Postgraduate student Genevieve Rowles is working hard to make graffiti a rarity rather than a fact of modern city life, as part of her Master's degree in forensic science.

Ms Rowles is studying graffiti tags to find a way of identifying the perpetrators and eventually building a statewide database of offenders and their tags. She says a common defence among taggers is to admit to one offence but deny multiple tags, claiming them to be forgeries. Her aim is to be able to disprove that tags can be forged, so that offenders can be prosecuted for multiple tags.

"At present, only a very small proportion of graffitists are successfully prosecuted," Ms Rowles said.

"Considering there is closed circuit television on buses and trains, you would think there would be many more."

Ms Rowles has been assisted by five 'retired' graffitists in her research and analysis. Each provided her with 10 repetitions of their own tags, written with black ball point pens, felt markers and spray paint in sizes ranging from tiny signatures to scrawls that cover a wall.

She then asked three of the artists to copy the tags of the other two as closely as possible, and eight people who were not graffitists to also copy the tags.

To analyse the samples she has amassed, Ms Rowles studies them visually and uses a computer program. She also enlisted the assistance of 15 forensic document examiners from Australia and New Zealand, who were each given 10 genuine tags plus a mix of 50 genuine and copied tags.
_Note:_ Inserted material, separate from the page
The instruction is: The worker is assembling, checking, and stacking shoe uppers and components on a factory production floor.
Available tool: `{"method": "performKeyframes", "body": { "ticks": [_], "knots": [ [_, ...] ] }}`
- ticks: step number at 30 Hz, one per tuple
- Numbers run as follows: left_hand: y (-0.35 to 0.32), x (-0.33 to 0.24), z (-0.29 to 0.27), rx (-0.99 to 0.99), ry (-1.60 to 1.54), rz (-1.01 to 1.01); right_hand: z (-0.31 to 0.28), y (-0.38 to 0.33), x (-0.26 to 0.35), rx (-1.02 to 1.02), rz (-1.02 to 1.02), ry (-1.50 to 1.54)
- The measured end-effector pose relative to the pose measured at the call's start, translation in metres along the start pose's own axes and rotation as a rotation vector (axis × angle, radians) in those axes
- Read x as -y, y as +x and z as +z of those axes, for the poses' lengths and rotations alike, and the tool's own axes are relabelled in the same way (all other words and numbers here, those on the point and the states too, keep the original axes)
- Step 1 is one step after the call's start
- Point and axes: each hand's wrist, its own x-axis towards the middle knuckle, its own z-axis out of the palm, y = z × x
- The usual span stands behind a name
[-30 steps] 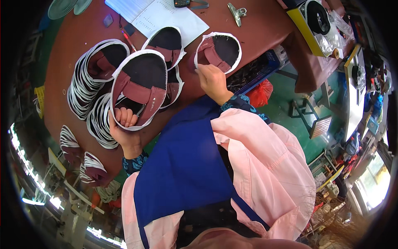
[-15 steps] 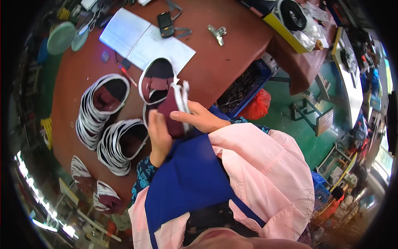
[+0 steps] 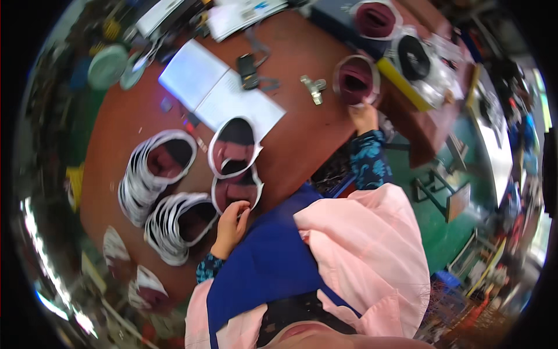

Their task was to identify them.

Ms Rowles is optimistic her research can also be applied to the latest trend in graffiti: glass etching – where graffitists use a mixture of shoe polish foam and acid – which is proving vastly more costly to local councils than standard graffiti.

She expects to complete her study in six months and is confident there are identifiable differences between genuine and copied tags.

"If I continue on to a PhD, the next stage will be to compile a database of tags," she said.